FTX’s plan involves consulting local legal experts to assess payout feasibility in 49 jurisdictions, including China, Russia, and others where crypto trading is banned or restricted. If deemed non-compliant, claims could be redirected to the FTX Recovery Trust. Creditors have a 45-day window to object, but failure to do so or losing in court means forfeiture. Ji, a Singapore tax resident with a Chinese passport, notes his family’s four KYC-verified FTX accounts hold over $15 million in claims, fully compliant with the bankruptcy plan.
Ji disputes China’s “restricted” status, citing legal precedents like the Celsius Network bankruptcy, where Chinese creditors received USD payouts via Hong Kong accounts. He argues that China recognizes digital assets as property, and Hong Kong’s crypto-friendly regulations support compliant distributions. Ji insists FTX’s USD-denominated claims can be processed without legal risk, urging the court to reject the motion to ensure fair payouts.

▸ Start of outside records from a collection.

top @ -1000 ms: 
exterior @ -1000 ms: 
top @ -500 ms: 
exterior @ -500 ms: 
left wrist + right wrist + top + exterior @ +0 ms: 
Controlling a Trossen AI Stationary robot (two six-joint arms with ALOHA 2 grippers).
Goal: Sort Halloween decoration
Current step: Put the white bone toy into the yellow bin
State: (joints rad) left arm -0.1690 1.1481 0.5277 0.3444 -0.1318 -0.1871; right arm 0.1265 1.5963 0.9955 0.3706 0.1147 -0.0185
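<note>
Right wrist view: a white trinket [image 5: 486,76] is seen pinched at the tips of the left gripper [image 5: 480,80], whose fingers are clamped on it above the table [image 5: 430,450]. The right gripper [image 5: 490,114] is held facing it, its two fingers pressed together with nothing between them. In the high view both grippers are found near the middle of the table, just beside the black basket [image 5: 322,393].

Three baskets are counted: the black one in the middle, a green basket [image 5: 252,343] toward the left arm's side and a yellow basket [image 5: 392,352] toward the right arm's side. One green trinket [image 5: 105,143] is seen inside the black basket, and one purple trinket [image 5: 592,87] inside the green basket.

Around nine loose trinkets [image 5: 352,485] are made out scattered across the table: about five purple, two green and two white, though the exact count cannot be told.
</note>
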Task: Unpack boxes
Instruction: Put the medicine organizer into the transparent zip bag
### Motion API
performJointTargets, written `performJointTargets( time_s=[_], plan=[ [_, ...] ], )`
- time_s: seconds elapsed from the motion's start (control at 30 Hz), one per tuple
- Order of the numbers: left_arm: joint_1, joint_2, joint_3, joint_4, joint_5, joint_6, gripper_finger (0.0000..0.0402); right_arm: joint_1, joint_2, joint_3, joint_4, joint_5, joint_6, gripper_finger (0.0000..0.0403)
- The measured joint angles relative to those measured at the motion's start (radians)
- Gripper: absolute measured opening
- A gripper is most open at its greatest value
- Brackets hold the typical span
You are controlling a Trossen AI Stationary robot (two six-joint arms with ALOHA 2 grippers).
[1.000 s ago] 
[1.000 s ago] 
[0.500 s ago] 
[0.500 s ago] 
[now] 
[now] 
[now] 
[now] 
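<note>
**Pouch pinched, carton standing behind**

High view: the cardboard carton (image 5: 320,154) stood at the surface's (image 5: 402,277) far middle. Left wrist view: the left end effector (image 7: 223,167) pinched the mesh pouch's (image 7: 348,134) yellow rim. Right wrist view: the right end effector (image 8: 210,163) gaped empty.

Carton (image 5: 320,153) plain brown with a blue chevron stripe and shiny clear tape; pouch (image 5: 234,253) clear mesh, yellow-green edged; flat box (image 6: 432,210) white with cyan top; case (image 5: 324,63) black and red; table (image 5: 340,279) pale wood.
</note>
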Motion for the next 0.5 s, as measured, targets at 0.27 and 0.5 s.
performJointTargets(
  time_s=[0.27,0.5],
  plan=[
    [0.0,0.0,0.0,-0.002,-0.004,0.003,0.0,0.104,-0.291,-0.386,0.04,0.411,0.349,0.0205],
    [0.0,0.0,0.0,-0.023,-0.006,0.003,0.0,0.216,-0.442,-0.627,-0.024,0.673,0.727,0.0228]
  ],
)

Chinese creditors, backed by advocates like Sunil Kavuri, are rallying against the proposal, calling it discriminatory. Social media posts reflect frustration, with users arguing that China’s ban on crypto trading doesn’t preclude holding assets or receiving USD offshore. A July 22 court hearing will decide the motion’s fate, potentially setting a precedent for crypto bankruptcies.